By M.D. Kittle
MADISON — In Gov. Tony Evers world, his Wisconsin Parole Commission that has freed hundreds of murderers and rapists is doing a bang up job and Zuckerbucks are just swell.
In the real world, the consequences of Evers’ policy failures have been felt statewide.
On Sunday’s edition of UpFront on WISN, Evers was asked if he is confident that the Parole Commission won’t let violent offenders free to violently reoffend. The Democrat said he was confident that the commission will do its job in “making sure victims have a seat at the table.”
They haven’t had a seat at the table. In a number of cases, victims and their families were not notified of a prisoner’s release.
“The Parole Commission is the Parole Commission. It’s not something I have any control over,” the governor said.
But Evers does have control. He appointed the Parole Commission’s chairman who has led a series of controversial releases. Amid increased public pressure Evers fired Chairman John Tate, a progressive justice practitioner committed to the governor’s goal of halving the state prison population.
On the campaign trail, Michels said, “I’m going to appoint a parole commissioner who does not have a governor’s goal, because I don’t have that goal, of cutting in half the prison population.”

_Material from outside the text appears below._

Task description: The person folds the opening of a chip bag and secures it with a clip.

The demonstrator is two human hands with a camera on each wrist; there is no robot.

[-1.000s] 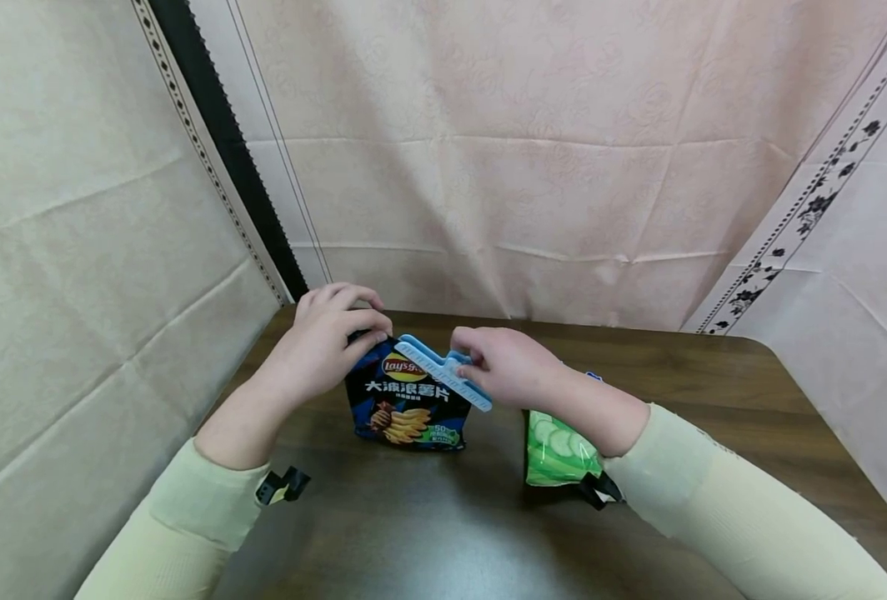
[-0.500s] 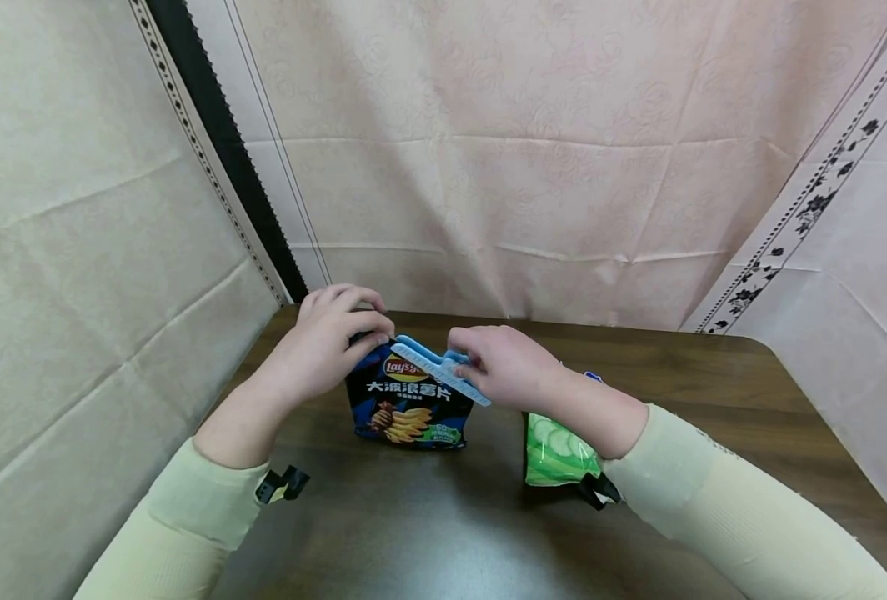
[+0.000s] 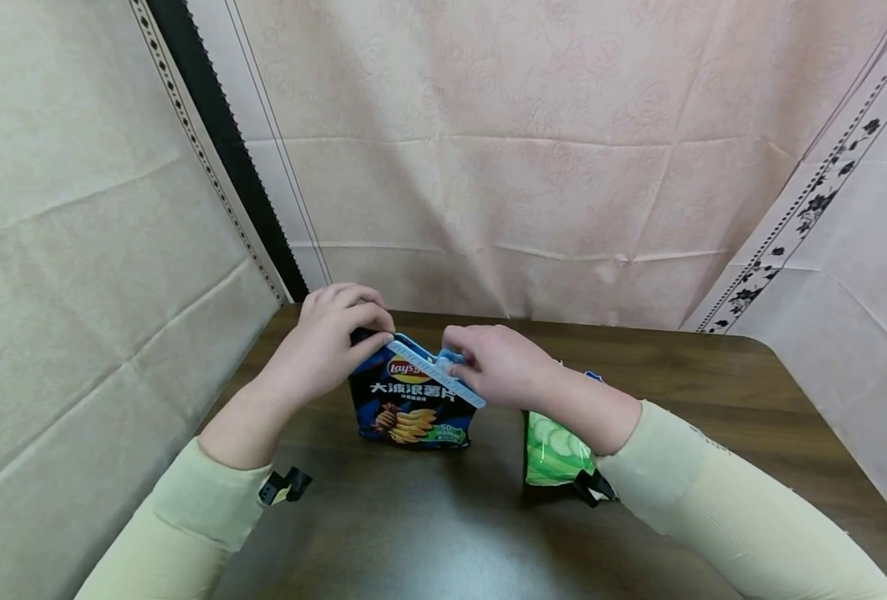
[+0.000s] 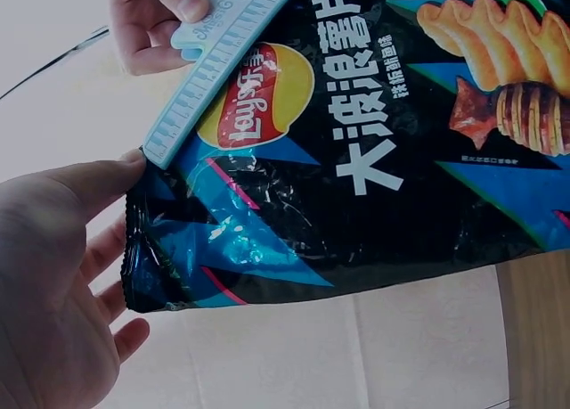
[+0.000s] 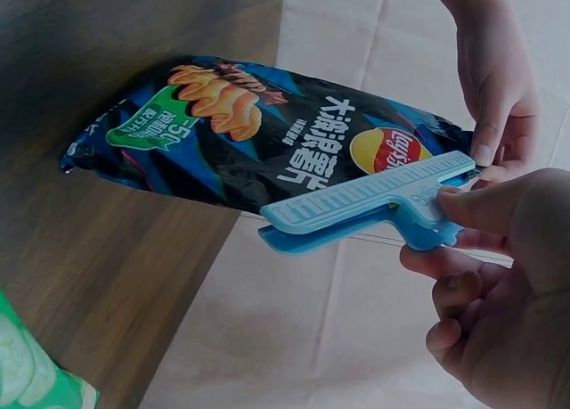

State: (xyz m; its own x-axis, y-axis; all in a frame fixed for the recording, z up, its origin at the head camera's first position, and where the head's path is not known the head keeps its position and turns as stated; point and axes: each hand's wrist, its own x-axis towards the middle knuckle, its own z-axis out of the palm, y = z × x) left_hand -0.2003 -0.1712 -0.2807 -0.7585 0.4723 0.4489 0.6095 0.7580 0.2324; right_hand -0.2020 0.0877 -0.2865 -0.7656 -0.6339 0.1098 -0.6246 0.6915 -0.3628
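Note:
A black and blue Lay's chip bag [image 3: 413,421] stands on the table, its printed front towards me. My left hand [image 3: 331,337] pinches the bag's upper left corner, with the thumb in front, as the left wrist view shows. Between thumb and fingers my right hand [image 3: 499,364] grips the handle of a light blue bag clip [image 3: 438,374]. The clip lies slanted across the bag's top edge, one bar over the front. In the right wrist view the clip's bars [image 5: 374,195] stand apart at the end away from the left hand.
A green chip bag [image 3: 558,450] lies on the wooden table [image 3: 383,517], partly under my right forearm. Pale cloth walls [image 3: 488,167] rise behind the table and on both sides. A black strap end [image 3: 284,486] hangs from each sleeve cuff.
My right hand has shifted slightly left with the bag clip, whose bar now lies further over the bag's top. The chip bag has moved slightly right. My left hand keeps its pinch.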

Michels also has said he will get rid of “catch-and-release” district attorneys like Milwaukee County DA John Chisholm. Chisholm years ago predicted his liberal criminal justice reform initiatives would free a criminal who goes on to kill. That has happened many times over his lengthy tenure in office, including the “inappropriately low” bail recommended by Chisholm’s office in the case of a Milwaukee man recently convicted in the Waukesha Christmas Parade Massacre.

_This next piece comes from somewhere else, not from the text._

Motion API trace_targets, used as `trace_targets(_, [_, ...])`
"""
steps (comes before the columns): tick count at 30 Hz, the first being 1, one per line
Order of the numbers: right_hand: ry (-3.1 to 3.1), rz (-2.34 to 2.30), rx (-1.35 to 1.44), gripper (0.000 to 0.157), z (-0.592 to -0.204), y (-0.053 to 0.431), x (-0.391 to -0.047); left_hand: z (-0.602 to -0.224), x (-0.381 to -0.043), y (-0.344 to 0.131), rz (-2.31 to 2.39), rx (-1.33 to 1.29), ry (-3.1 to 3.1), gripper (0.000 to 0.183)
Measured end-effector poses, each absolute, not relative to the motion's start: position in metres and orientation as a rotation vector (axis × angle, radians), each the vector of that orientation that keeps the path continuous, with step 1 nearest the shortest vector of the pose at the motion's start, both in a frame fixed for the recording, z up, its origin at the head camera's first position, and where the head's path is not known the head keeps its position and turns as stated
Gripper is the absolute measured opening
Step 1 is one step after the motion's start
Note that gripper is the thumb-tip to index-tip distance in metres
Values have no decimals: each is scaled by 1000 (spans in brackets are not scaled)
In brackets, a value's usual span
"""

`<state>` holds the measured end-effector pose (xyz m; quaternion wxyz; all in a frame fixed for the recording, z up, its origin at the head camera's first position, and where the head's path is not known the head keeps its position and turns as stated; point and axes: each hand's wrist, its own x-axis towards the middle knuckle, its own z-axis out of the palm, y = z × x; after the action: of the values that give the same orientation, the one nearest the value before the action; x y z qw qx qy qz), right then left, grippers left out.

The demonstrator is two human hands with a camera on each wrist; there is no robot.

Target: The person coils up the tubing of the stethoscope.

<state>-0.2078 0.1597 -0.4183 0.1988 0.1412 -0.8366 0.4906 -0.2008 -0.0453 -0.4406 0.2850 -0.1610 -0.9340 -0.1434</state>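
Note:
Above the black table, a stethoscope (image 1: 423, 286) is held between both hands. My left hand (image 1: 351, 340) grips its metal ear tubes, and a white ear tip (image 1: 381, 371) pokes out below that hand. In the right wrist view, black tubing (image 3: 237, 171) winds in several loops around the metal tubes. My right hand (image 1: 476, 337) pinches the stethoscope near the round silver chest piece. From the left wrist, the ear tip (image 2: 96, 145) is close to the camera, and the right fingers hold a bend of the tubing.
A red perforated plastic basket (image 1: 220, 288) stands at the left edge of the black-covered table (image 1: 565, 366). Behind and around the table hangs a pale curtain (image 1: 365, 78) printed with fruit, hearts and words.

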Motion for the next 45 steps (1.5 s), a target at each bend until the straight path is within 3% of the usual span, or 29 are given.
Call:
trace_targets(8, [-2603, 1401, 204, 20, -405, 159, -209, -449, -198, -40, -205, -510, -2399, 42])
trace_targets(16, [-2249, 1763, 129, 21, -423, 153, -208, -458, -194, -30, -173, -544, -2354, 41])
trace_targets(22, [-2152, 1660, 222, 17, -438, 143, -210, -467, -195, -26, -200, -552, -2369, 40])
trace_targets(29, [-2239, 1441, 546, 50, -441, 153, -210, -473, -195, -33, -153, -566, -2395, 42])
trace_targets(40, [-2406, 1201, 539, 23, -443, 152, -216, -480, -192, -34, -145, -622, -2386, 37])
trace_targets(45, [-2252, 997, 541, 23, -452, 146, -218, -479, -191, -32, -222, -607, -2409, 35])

Evers could have fired Chisholm. He didn’t. He said he won’t unless Chisholm’s actions warrant his dismissal.
Does Evers have confidence in John Chisholm?
“I do, of course,” he said.
Evers, not surprisingly, also said he doesn’t think private funding in elections is a bad thing, like the millions of dollars of Mark Zuckerberg-funded grants that poured into the 2020 elections. Evers vetoed bills that would have stopped private money from going to election administration, as was the case with the so-called “safe election” grants pushed by liberal activist groups.

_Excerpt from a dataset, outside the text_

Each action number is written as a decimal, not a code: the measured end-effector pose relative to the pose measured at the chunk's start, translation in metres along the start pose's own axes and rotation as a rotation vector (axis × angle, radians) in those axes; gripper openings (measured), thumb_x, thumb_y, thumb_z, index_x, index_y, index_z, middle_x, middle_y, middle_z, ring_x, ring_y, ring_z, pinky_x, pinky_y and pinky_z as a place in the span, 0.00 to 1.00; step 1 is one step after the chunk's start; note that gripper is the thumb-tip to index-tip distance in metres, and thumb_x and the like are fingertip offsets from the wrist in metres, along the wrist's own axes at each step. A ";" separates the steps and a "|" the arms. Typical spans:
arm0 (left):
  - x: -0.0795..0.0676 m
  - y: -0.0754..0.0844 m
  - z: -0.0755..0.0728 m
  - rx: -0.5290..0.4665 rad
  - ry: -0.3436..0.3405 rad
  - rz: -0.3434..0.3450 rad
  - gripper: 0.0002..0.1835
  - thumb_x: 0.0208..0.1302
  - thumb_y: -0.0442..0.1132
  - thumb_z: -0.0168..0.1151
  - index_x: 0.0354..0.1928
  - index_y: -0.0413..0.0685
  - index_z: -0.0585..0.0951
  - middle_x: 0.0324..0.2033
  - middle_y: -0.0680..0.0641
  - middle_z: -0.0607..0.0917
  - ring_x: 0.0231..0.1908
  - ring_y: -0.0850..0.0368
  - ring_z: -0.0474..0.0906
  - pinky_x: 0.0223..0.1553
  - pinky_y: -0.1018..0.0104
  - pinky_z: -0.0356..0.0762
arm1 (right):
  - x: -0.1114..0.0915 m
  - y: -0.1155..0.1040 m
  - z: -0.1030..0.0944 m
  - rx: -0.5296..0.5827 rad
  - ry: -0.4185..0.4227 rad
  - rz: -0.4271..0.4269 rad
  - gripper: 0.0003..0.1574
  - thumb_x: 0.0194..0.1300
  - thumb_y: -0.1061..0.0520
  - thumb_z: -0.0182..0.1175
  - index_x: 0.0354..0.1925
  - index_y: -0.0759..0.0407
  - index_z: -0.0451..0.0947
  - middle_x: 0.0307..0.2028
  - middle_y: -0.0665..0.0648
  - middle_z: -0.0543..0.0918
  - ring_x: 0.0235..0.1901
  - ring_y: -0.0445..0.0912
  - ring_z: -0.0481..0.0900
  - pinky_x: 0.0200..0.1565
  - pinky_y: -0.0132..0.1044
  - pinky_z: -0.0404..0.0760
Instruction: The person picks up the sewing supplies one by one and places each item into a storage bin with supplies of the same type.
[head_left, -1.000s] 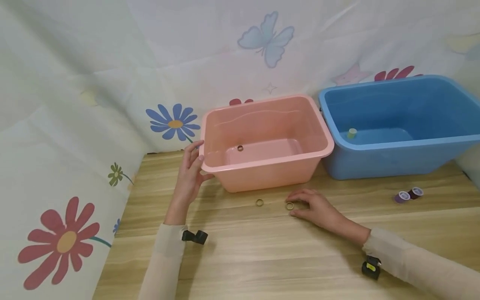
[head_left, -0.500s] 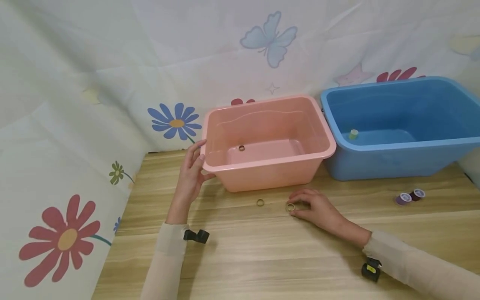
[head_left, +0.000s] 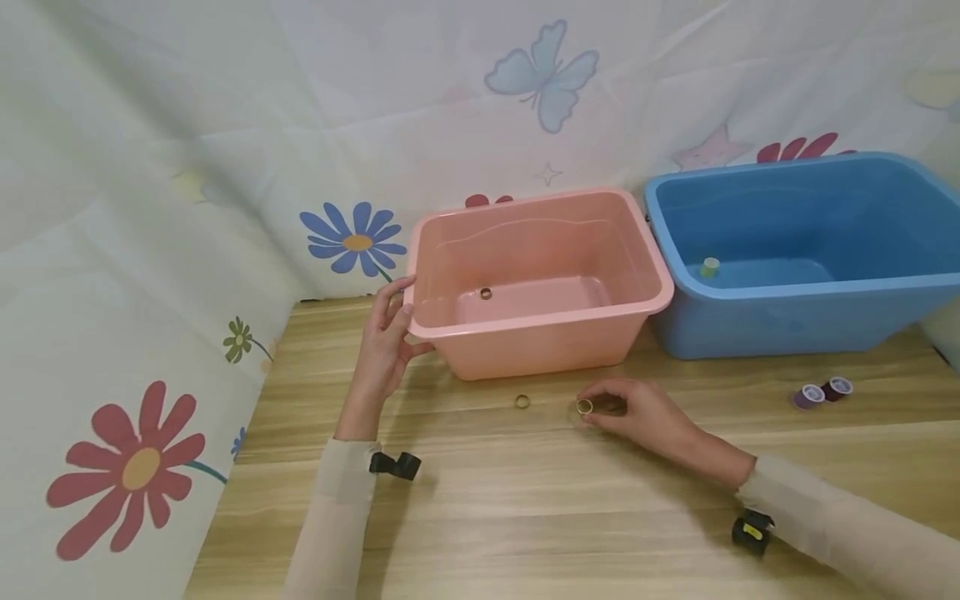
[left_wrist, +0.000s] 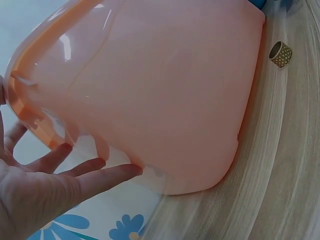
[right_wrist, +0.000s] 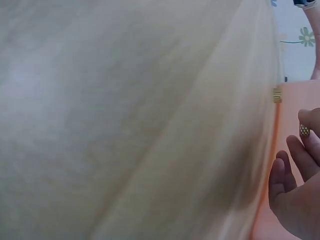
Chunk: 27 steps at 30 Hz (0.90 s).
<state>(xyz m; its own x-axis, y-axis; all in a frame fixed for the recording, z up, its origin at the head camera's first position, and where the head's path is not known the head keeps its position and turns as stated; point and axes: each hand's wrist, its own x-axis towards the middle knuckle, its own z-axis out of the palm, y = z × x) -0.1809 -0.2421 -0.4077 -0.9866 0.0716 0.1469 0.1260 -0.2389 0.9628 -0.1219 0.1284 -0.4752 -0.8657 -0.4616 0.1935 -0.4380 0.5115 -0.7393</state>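
Observation:
My right hand [head_left: 651, 414] pinches a brass thimble [head_left: 584, 407] between thumb and index finger, close over the table in front of the pink bin [head_left: 540, 343]. In the right wrist view the dimpled thimble [right_wrist: 304, 130] shows at the fingertips, with the other fingers loosely bent. A second thimble [head_left: 522, 402] stands on the table left of that hand; its open, dimpled band [left_wrist: 280, 54] appears large in the left wrist view. At the bin's left end my left hand [head_left: 382, 354] grips the rim, several fingertips against the outer wall. Another thimble [head_left: 486, 293] lies inside the pink bin.
A blue bin [head_left: 780, 321] stands right beside the pink one, with a pale green thread spool [head_left: 709, 267] inside. Two more spools, purple [head_left: 808, 397] and dark [head_left: 837, 388], sit on the wooden table [head_left: 480, 517] at the right. A flowered cloth [head_left: 420, 100] hangs behind.
The right hand's fingers have come together on the thimble and raised it slightly from the table. The left hand keeps its place on the pink bin; the head view has shifted a little.

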 end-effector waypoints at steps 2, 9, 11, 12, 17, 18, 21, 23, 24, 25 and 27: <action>0.000 0.000 0.001 0.002 0.002 -0.012 0.21 0.79 0.34 0.47 0.67 0.60 0.72 0.71 0.36 0.64 0.63 0.31 0.67 0.42 0.45 0.85 | 0.000 -0.003 -0.003 0.010 -0.010 -0.013 0.16 0.58 0.58 0.76 0.47 0.51 0.88 0.42 0.45 0.89 0.40 0.41 0.87 0.44 0.39 0.86; 0.000 0.002 0.001 0.006 0.015 -0.009 0.21 0.79 0.35 0.49 0.69 0.60 0.70 0.72 0.36 0.64 0.63 0.32 0.68 0.42 0.44 0.85 | 0.006 -0.021 -0.016 0.032 -0.004 -0.087 0.15 0.58 0.61 0.75 0.46 0.55 0.87 0.40 0.46 0.89 0.36 0.41 0.87 0.42 0.38 0.87; -0.002 0.002 0.000 0.015 0.025 -0.018 0.21 0.78 0.36 0.50 0.69 0.60 0.70 0.72 0.38 0.65 0.63 0.33 0.68 0.42 0.45 0.86 | 0.006 -0.024 -0.019 0.022 0.001 -0.098 0.15 0.58 0.60 0.75 0.45 0.53 0.87 0.40 0.46 0.89 0.36 0.42 0.87 0.42 0.37 0.87; -0.003 0.002 0.000 0.016 0.030 -0.020 0.21 0.78 0.36 0.50 0.69 0.60 0.70 0.71 0.38 0.66 0.63 0.32 0.68 0.42 0.45 0.86 | 0.006 -0.026 -0.021 0.014 0.004 -0.103 0.15 0.58 0.60 0.75 0.45 0.52 0.87 0.40 0.46 0.89 0.36 0.43 0.87 0.42 0.38 0.87; -0.002 0.001 0.003 0.008 0.033 -0.014 0.21 0.78 0.37 0.51 0.69 0.60 0.70 0.71 0.36 0.66 0.63 0.31 0.68 0.41 0.46 0.85 | 0.006 -0.028 -0.026 -0.036 0.020 -0.147 0.16 0.59 0.59 0.75 0.46 0.54 0.87 0.40 0.47 0.90 0.38 0.48 0.87 0.43 0.45 0.87; -0.001 0.000 0.004 -0.001 0.027 -0.013 0.21 0.79 0.37 0.50 0.69 0.60 0.70 0.71 0.36 0.65 0.63 0.32 0.68 0.42 0.45 0.85 | 0.005 -0.028 -0.028 -0.045 0.024 -0.154 0.16 0.59 0.59 0.75 0.47 0.54 0.87 0.40 0.47 0.90 0.39 0.49 0.87 0.43 0.46 0.86; 0.001 -0.001 0.006 -0.007 0.020 -0.021 0.21 0.79 0.36 0.49 0.69 0.60 0.70 0.71 0.35 0.65 0.61 0.37 0.71 0.43 0.44 0.84 | 0.005 -0.031 -0.032 -0.072 0.037 -0.173 0.16 0.58 0.60 0.75 0.47 0.55 0.87 0.40 0.47 0.90 0.39 0.49 0.87 0.43 0.47 0.86; 0.001 -0.001 0.007 -0.005 0.027 -0.025 0.21 0.79 0.36 0.50 0.69 0.60 0.70 0.71 0.35 0.65 0.61 0.38 0.72 0.42 0.44 0.84 | 0.005 -0.033 -0.035 -0.085 0.041 -0.188 0.16 0.58 0.60 0.75 0.47 0.54 0.87 0.40 0.47 0.90 0.40 0.47 0.86 0.43 0.45 0.86; 0.000 -0.001 0.006 -0.003 0.033 -0.025 0.21 0.79 0.37 0.50 0.69 0.60 0.70 0.71 0.36 0.66 0.60 0.38 0.72 0.42 0.44 0.85 | 0.005 -0.034 -0.036 -0.092 0.046 -0.200 0.16 0.58 0.59 0.75 0.47 0.53 0.87 0.40 0.47 0.90 0.40 0.46 0.86 0.43 0.43 0.86; 0.000 -0.001 0.006 0.002 0.038 -0.025 0.21 0.79 0.37 0.50 0.69 0.60 0.70 0.70 0.36 0.66 0.60 0.39 0.72 0.41 0.45 0.85 | 0.006 -0.035 -0.038 -0.099 0.052 -0.215 0.17 0.58 0.59 0.75 0.47 0.52 0.87 0.40 0.47 0.90 0.40 0.45 0.86 0.43 0.43 0.86; 0.000 0.000 0.006 0.004 0.039 -0.021 0.21 0.79 0.37 0.50 0.69 0.59 0.69 0.70 0.36 0.66 0.60 0.39 0.72 0.41 0.46 0.85 | 0.007 -0.038 -0.040 -0.112 0.072 -0.246 0.17 0.57 0.59 0.76 0.46 0.52 0.87 0.40 0.48 0.90 0.39 0.44 0.86 0.42 0.41 0.86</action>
<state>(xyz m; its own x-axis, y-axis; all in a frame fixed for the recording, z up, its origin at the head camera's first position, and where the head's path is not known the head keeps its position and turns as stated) -0.1801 -0.2364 -0.4066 -0.9923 0.0389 0.1177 0.1055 -0.2336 0.9666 -0.1215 0.1351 -0.4200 -0.7431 -0.5315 0.4066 -0.6579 0.4692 -0.5891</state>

He defended Mark “Zuckerman,” as he called Zuckerberg in the interview.
“Do I think, when some of the money from Zuckerman went to municipalities they paid their poll workers more. Is that wrong? No. Of course, it’s right,” he said. “It’s not necessarily where the money comes from, it’s making sure we have the resources to run a good election.”
Would he defend such funding from conservative groups for election administration? Unlikely.